Years add wisdom, difficulties build strength, love moves mountains, tears nourish growth, dreams reveal purpose, character buries superficiality...Truth IS.

Sunday, September 25, 2011

Oh NO she di-ent....Stargazing, PART II

Good Sunday morning people!!

As I promise, so I deliver...Part II of Star-gazing...

As I read through my post from yesterday, I touched briefly upon a quote from Mark Chironna that pertained to negative/positive reinforcement and added to it a twist of sorts, where it is my stance that if you are WHOLE within yourself, that neither of the two really have the POWER to condemn nor create. With that being said...there are two sides to this and it is really a double-edged sword. There is the giver and the receiver, there is the reflector and the reflectee and for any negative or positive reinforcement to "take a hold" on anyone, the "conditions" have to be right.

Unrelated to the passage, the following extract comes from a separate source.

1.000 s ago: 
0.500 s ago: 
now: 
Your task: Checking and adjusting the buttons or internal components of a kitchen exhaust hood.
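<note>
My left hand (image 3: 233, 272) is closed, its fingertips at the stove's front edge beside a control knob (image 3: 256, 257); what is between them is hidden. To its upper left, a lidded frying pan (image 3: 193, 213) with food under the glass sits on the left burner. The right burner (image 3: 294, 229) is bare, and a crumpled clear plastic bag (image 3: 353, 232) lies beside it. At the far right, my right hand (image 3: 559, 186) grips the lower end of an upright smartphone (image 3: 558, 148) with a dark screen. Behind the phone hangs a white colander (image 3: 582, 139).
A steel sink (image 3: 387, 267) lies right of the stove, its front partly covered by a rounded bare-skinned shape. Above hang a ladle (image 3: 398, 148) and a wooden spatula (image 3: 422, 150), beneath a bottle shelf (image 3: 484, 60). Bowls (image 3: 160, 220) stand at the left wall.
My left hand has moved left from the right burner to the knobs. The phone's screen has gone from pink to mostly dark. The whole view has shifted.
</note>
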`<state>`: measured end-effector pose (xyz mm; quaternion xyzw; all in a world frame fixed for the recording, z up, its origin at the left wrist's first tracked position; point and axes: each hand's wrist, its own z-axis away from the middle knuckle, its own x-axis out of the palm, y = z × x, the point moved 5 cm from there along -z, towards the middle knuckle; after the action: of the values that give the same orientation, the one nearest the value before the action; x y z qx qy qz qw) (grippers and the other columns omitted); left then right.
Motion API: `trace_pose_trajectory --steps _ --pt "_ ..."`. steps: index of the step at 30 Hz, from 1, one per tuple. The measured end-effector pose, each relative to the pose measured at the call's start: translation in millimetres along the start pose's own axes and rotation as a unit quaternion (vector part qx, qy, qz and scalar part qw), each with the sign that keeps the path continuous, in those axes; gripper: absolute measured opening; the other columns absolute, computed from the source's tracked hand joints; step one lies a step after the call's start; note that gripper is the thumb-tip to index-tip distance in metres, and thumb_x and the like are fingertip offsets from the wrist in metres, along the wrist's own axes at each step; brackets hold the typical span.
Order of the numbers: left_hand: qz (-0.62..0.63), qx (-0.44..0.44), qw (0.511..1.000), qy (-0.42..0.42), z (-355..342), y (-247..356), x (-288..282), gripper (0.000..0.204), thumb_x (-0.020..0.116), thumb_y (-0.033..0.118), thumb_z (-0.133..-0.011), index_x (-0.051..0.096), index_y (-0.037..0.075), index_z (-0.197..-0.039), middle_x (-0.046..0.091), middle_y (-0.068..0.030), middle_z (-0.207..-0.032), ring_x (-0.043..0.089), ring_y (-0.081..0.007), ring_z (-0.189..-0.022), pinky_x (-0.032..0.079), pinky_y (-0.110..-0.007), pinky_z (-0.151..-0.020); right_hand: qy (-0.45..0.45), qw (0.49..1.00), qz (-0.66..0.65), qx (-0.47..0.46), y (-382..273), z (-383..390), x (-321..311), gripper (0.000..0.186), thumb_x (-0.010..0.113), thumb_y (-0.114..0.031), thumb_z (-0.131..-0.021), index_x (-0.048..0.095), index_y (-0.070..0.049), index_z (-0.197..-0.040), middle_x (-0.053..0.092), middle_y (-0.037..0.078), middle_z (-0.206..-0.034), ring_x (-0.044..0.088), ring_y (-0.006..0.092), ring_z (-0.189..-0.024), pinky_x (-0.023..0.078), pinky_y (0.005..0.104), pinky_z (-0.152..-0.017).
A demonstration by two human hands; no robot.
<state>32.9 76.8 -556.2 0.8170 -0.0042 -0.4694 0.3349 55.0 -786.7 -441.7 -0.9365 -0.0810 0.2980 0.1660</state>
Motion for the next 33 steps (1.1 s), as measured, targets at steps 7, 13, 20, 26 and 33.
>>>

In this type of dynamic, it is IMPORTANT to realize that who you are, and the inner work you have done to become who you are lies only in how you VIEW YOURSELF. It comes from the sometimes VERY uncomfortable task of LOOKING deeply within yourself, being completely honest with yourself, and laying your ego aside, feeling ashamed of yourself for mistakes made...BUT THEN, redeeming yourself in them the NEXT time you are faced with a similar situation by doing things differently. The feeling that comes from changing mistakes made in the past going into the future, creates a feeling of positive reinforcement in YOURSELF that cannot ever be touched by an opinion or a nice gesture from another. Please don't misunderstand...I am in no way saying that your efforts being recognized by another are of no use or value...but it is HOW we use it and where the value lies that matters. This is how we know the difference...if we are HUMBLED by a "compliment" or if we are nurtured by it. If we, in the latter, become "dependent" upon this type of positive feedback from others...how easy is it to slip into a pattern of "addiction" to this very thing...and we all know what addiction does...it creates tunnel vision and it becomes the ONLY thing that matters...and we will DO ANYTHING and EVERYTHING to GET IT. This is what creates the IMBALANCE in all of this. We place WAY too much importance upon this "positive reinforcement" from others, when really, all we will ever need or want CAN be found within. If you have the strength to resist the temptation to fall into NEEDING this type of thing from others and USE it only to verify and solidify those efforts that YOU alone have put forth FOR YOU, and it propels you to keep on with the mission of growth and autonomy, then it has no choice but to lead to genuine altruism, and in this, there is NO selfishness.

So, we have established that the person whole within themselves really doesn't expect or go about life needing the acceptance or fanfare from another. They do not put others in a position of reflection because they take the responsibility for how they themselves reflect.

What about those who are not whole, or have become dependent upon the nurturing qualities of constant positive feedback? Is it the "whole" person's responsibility to take on this kind of task? NO. It is not. What kind of feedback do you think that these people have gotten within their lifetime from others---AND...here is the million dollar question..."does this have as much to do with the way they view themselves, their lives, and others as HOW THEY VIEW THEMSELVES? There are people out there who have had the BEST of opportunities laid out before them, have had supportive and nurturing relationships in childhood through adulthood..who have had "positive reinforcement" OUT THE YING-YANG who become one who searches for constant reinforcement, constant admiration, right? WHY? Because if you ENABLE someone to become dependent upon your VALUE of them, they NEVER have a chance to seek out the value in themselves. So here is a HIT on positive reinforcement...there can be TOO MUCH..we strive to achieve BALANCE.

I take what others say to me and of me with a grain of salt because they do not know me like I know myself. They do not know that I am my own worst critic, they do not realize that nothing they say can effect me any deeper than those things I say to myself. I don't need their "assistance" one way or the other because my MISSION in this life is to HELP myself, improve myself. I already KNOW where I need to improve, the mistakes I have made, the progress I am making or lacking, and what needs to be DONE to alleviate the feelings I already HAVE of myself for the above mentioned and what plan of action I am going to execute to change those things. I also find that when someone pays me a compliment or thanks me for something I've done or said, I feel guilty that I have solicited that kind of "praise" from them, and will often say "please don't thank me for that"....It humbles me...and YES, it does make me feel valued but ONLY in the manner that it endorses that how I view and know myself is in congruence with how I am seen and known, which is the "inside out" concept. It The flip side of this (of course) is backwards "this is how I am seen and known, therefore, this who I strive to become." In one scenario the foundation is BUILT...in the other..it is under CONSTANT construction.

So to wrap this up kids.... INTERDEPENDENCE VS. INDEPENDENCE. Exclude the middle-man.

Good day...blessings and best wishes to all.